▶

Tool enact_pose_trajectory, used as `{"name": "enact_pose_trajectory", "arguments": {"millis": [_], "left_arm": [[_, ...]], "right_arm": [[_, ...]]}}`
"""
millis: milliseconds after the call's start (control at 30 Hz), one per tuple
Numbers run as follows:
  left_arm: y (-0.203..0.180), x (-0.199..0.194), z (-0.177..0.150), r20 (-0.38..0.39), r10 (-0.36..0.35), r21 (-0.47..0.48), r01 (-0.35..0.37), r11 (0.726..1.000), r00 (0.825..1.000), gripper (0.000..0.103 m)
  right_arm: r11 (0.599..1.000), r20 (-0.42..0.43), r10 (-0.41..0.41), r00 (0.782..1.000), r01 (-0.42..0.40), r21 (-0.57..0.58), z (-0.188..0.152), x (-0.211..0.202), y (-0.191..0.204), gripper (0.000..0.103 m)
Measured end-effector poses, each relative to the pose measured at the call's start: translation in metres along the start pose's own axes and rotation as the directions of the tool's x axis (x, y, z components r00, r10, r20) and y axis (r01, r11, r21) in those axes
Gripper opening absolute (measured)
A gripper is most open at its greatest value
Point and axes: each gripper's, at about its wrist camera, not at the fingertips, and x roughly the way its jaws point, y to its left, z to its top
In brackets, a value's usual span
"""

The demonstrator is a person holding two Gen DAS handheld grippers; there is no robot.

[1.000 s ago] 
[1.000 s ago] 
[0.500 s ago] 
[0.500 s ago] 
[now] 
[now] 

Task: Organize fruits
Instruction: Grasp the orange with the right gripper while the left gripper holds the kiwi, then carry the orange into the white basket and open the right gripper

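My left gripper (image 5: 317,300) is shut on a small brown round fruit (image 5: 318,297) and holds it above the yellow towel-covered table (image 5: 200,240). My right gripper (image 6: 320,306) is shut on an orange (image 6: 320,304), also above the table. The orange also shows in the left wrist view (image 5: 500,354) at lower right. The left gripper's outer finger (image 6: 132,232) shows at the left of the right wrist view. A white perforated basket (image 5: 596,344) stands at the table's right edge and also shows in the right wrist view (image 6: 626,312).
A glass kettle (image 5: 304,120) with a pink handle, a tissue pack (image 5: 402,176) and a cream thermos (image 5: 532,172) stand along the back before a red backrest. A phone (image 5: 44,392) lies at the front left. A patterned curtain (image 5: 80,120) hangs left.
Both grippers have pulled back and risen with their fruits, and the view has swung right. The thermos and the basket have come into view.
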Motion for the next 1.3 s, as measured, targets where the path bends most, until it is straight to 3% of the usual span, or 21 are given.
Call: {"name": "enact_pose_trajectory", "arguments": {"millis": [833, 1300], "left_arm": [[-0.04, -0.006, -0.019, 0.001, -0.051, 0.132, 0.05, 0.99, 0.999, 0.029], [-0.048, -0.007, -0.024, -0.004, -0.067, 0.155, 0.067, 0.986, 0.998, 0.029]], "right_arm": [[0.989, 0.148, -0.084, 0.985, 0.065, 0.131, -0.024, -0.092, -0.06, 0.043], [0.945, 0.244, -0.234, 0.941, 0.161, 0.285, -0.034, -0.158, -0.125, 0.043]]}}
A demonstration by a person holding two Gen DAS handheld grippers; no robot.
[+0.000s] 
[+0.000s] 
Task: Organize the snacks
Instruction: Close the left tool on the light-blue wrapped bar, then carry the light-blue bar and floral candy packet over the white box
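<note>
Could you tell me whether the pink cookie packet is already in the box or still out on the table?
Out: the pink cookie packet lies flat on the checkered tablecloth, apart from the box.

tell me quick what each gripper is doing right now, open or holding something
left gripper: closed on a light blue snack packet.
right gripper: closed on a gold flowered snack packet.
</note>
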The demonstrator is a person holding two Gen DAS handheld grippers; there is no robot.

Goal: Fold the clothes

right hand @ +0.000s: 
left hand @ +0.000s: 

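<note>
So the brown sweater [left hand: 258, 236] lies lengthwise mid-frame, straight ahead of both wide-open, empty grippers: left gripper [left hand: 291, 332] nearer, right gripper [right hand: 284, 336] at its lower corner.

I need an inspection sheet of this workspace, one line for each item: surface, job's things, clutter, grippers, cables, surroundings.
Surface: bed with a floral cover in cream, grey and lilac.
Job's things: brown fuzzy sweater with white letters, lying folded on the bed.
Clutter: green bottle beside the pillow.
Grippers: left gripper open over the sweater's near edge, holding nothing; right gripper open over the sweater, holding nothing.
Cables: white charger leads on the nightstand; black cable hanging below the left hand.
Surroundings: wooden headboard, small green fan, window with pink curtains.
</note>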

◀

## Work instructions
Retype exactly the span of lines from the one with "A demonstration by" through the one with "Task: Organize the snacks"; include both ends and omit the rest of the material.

## Response area
A demonstration by a person holding two Gen DAS handheld grippers; no robot.
[+0.000s] 
[+0.000s] 
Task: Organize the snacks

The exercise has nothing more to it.